### Problem to work on
If a line in the listing includes the word "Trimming", copy it out.

### Data
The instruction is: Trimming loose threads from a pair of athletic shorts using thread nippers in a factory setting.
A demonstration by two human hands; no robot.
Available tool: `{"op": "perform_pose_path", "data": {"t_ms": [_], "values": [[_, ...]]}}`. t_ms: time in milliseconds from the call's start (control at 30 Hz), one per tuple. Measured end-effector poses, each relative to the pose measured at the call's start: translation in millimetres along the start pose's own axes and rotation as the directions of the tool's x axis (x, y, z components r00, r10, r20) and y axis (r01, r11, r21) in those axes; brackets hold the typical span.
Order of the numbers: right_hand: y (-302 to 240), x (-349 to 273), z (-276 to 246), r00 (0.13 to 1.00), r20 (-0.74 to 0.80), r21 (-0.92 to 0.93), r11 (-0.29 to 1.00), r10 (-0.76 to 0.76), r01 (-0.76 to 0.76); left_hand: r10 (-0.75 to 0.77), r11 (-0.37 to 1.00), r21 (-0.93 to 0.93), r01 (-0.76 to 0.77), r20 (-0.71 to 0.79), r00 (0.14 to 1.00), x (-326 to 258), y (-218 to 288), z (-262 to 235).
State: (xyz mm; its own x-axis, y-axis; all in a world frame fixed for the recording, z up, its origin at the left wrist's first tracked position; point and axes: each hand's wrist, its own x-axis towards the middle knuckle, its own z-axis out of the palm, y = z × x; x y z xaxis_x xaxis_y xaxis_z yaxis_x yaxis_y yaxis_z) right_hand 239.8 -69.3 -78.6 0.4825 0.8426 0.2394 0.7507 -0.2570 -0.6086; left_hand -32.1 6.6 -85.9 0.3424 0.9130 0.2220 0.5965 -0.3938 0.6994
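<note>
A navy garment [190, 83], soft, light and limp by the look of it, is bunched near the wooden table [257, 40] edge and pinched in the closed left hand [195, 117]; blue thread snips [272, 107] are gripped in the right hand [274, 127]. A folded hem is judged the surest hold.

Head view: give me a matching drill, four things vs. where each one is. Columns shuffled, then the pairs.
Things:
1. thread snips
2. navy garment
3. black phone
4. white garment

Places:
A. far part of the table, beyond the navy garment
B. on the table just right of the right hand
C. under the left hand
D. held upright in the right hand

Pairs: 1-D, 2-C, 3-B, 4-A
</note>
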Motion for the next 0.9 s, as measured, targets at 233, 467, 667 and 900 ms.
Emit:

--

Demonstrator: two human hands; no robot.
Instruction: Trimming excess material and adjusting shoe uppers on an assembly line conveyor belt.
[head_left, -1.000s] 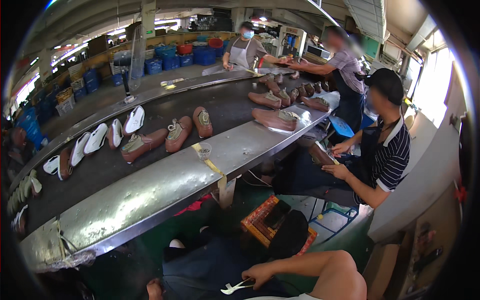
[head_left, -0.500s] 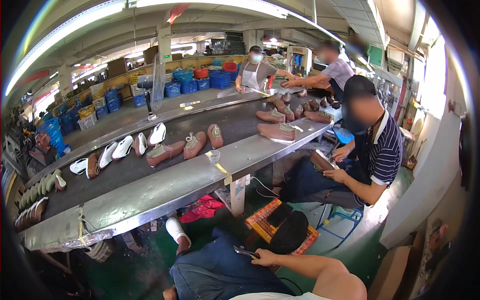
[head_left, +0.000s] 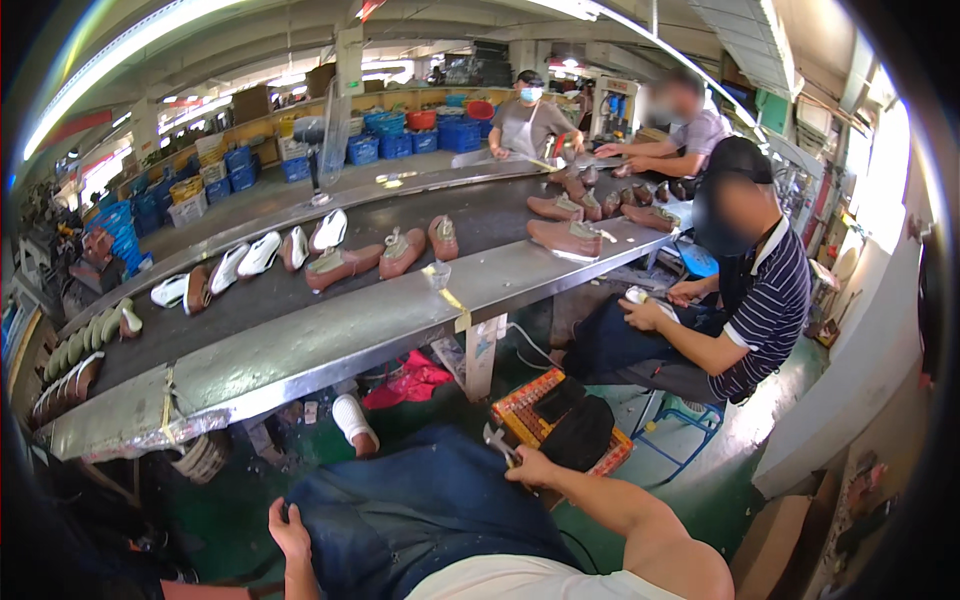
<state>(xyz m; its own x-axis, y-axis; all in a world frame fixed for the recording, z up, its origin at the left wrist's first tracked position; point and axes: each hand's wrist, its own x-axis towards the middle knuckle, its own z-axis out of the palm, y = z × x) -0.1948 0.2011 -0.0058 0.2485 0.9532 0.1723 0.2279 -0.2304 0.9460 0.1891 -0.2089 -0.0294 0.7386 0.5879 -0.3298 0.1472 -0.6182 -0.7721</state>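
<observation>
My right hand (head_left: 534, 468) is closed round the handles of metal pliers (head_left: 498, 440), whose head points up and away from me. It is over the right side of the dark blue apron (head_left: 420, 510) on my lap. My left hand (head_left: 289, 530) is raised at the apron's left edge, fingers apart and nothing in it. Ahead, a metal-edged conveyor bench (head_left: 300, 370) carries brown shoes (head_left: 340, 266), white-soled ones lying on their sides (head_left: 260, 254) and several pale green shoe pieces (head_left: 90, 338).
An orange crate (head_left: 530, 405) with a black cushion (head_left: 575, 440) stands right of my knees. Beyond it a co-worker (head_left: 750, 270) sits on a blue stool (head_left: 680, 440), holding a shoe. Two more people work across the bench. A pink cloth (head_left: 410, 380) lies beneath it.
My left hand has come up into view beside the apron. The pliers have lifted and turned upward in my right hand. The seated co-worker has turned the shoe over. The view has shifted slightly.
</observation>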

### Answer area
The instruction is: Trimming loose threads from a pair of athletic shorts using thread nippers in a factory setting.
Instruction: Trimming excess material and adjusting shoe uppers on an assembly line conveyor belt.

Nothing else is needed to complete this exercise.